There are times when artistic forms transcend their enjoyable aspect and also become a kind of protest. It isn’t easy to balance this duality correctly without diluting the essence of the message. However, these factors come together in perfect tandem in the project “Crochet Coral Reef: Toxic Seas”, currently on show at the Museum of Art and Design in New York.
The project began ten years ago in Los Angeles, when sisters Margaret and Christine Wertheim began to knit the first pieces of what would later become a unique travelling exhibition. It shows the beauty of the coral reefs that exist in the world, and the delicate fragility of their ecosystems. The piece, crocheted entirely by hand, mixes spun textiles with different kinds of plastic, creating true ecosystems which faithfully recreate life in the deep sea.

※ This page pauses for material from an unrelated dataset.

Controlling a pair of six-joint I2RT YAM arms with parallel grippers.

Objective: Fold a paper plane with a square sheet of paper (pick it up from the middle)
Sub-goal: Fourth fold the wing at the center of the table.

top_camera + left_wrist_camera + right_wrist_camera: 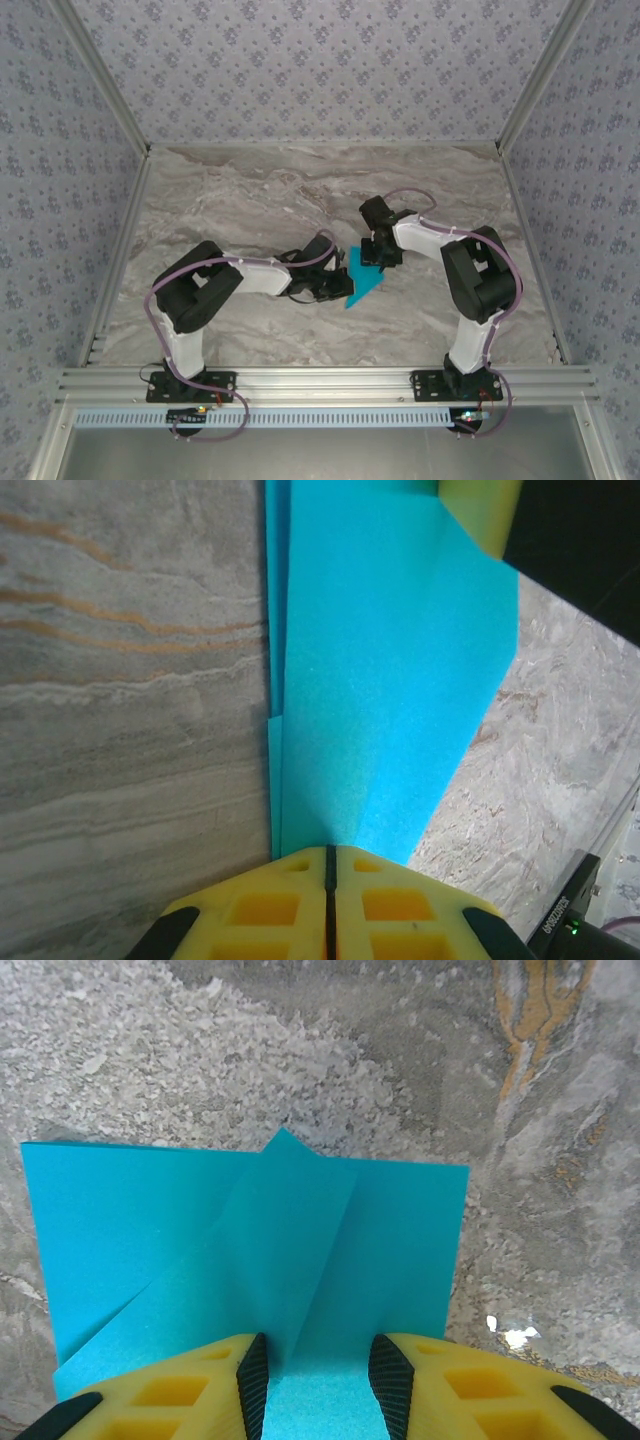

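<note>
The cyan-blue sheet of paper (362, 283) lies creased on the marble table, folded into a narrow pointed paper plane shape with overlapping flaps. My left gripper (340, 287) comes in from the left. In the left wrist view its yellow fingers (250, 905) are shut together (330, 852) on the narrow end of the paper (390, 680). My right gripper (381, 252) is at the paper's far end. In the right wrist view it (320, 1385) stands open, its two black pads (252, 1380) apart over the paper (250, 1230), with a raised fold beside the left pad.
The marble-patterned table (250, 190) is bounded by patterned walls on three sides and an aluminium rail (320, 380) along the near edge. Both arm bases sit on that rail. A yellow finger of the right gripper (480, 515) shows in the left wrist view.
</note>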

However, pollution, climate change and human interference have contributed irrevocably to the gradual disappearance of these underwater paradises. It was the concern raised in 2005 about the disappearance of a large part of the Great Barrier Reef in Australia that led to the creation of this unique project.
The exhibition at MAD recreates three major habitats in crochet with countless details, and a collection of small individual pieces that faithfully depict the enormous range of textures, colours and shapes.
The exhibition also shows various examples of how life is slowly deteriorating in these habitats. Curated for the MAD by Samantha de Tillio.